There are boxes of pictures that are kept in the attics of Malfoy Manor, locked away and forgotten. There are many people in these snapshots-Lucius’ father, long forgotten and dead in Italy, her sister who is Not Spoken Of, and the other, mad sister locked away in Azkaban…beautiful dark eyes staring forever at the top of a box as her real-life counterpart stares at the iron bars of her cell.
Sometimes, however, he finds her seated in the chair in front of the fire in their bedroom, smiling at a group of pictures she keeps wrapped in a long black satin ribbon beneath their bed. He stands above her and smiles his cold smile, the cheeriest expression he has left after years of service to the Dark Lord.
It has never bothered her, this smile. She tilts her head and smiles up at him, the darkness only he has ever seen within her is sparkling in her eyes-the exact color of the sky before it loses its light and darkens to black.
“Reminiscing?” he says, leaning casually against the chair, quirking a blond brow at her. He no longer smirks as he did in his youth-this affectation has passed to their son, but Lucius’ youthful smirk has become a sneer, and that is a look he never gives to his wife.
He looks at the pictures with her, and they inevitably end up before the fire, limbs entwined, staring at each other as they fuck on the floor. Narcissa does not make love with her husband-their actions have always been too primal, too dark. Their love was forged in darkness, and thus it will remain.
****
In the pictures, they are in Venice for their honeymoon. They are youthful versions of themselves; Lucius does not have the lines around his mouth and eyes, and Narcissa looks much the same as she always has, but there is an indescribable something she has lost since those early days of their youthful romance.

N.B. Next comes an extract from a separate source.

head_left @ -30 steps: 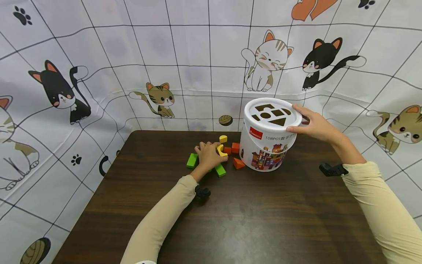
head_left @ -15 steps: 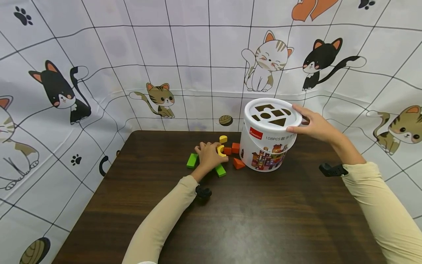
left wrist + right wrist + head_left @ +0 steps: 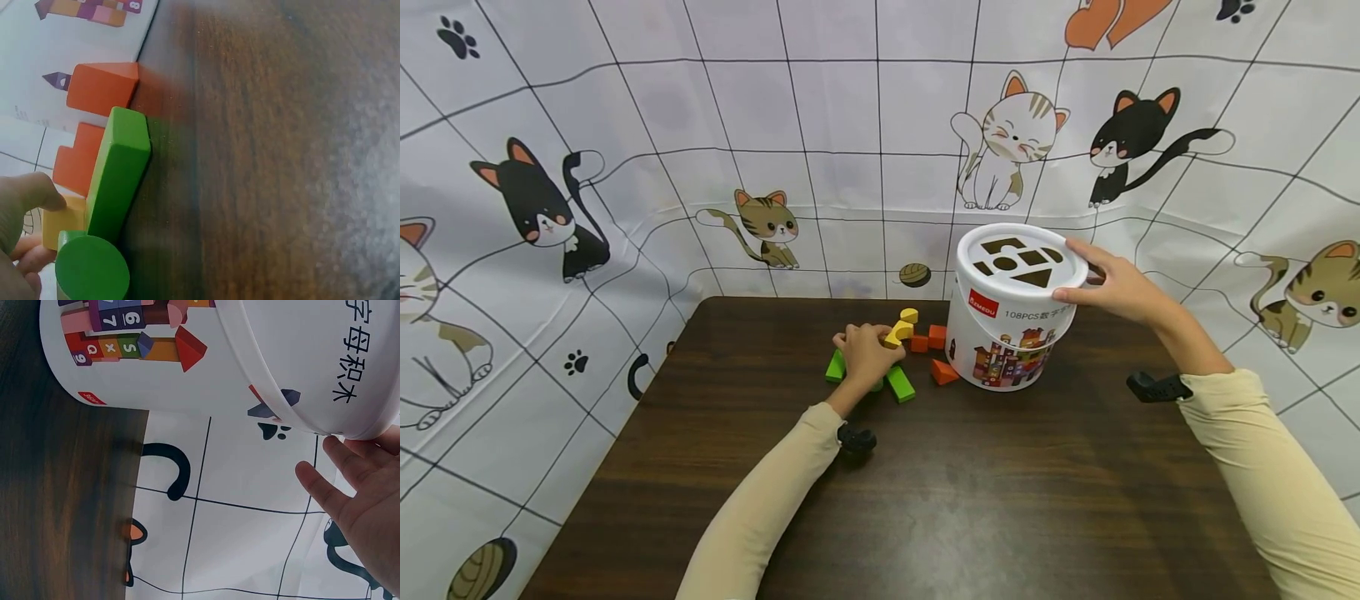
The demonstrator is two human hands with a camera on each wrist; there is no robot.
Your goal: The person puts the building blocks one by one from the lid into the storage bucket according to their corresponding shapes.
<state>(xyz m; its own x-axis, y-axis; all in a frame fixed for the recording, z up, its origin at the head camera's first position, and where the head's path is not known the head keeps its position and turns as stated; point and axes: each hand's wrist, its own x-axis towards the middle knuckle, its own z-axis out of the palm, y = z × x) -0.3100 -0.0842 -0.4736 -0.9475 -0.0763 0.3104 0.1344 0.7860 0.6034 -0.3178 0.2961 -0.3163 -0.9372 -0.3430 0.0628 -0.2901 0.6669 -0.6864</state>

The first photograph shows Narcissa, standing on the Bridge of Sighs. She is dressed in simple blue robes, and her neck is unadorned. Her skin is very white and her blonde hair is shining in the sunlight that sparkles off the water below the bridge.
The night before, they had stayed in their suite at Il Palazzo, a sign on the door and their attention focused only on each other. Lucius did not speak words of love to his wife; but he worshipped her in his rough caresses, in his decadent whispers and fervent commands.
In the second photograph, Narcissa smiles at the camera, waving coyly from underneath a parasol. Around her throat is a necklace of pure white diamonds. Her left hand is resting lightly on her skin, her index finger barely touching one of the unspoiled white stones. Never does the youthful figure of Narcissa Malfoy remove her hand from that pose in the picture, and it is because of what rests underneath.
A single drop of red mars the pristine perfection of her diamonds. What the observer cannot see is that she is not hiding the mark; rather, she strokes it lightly, reverently.
They are there for their honeymoon, but that is not the only reason. He has business for them, as well-business Lucius had planned to conduct at night while she slept, but he should have known she would not be so easily fooled, so easily left behind. When Lucius leaves, she follows him amid his protests. She too is hooded and wrapped in black to hide the gleam of her golden hair-he is cloaked and masked for other reasons.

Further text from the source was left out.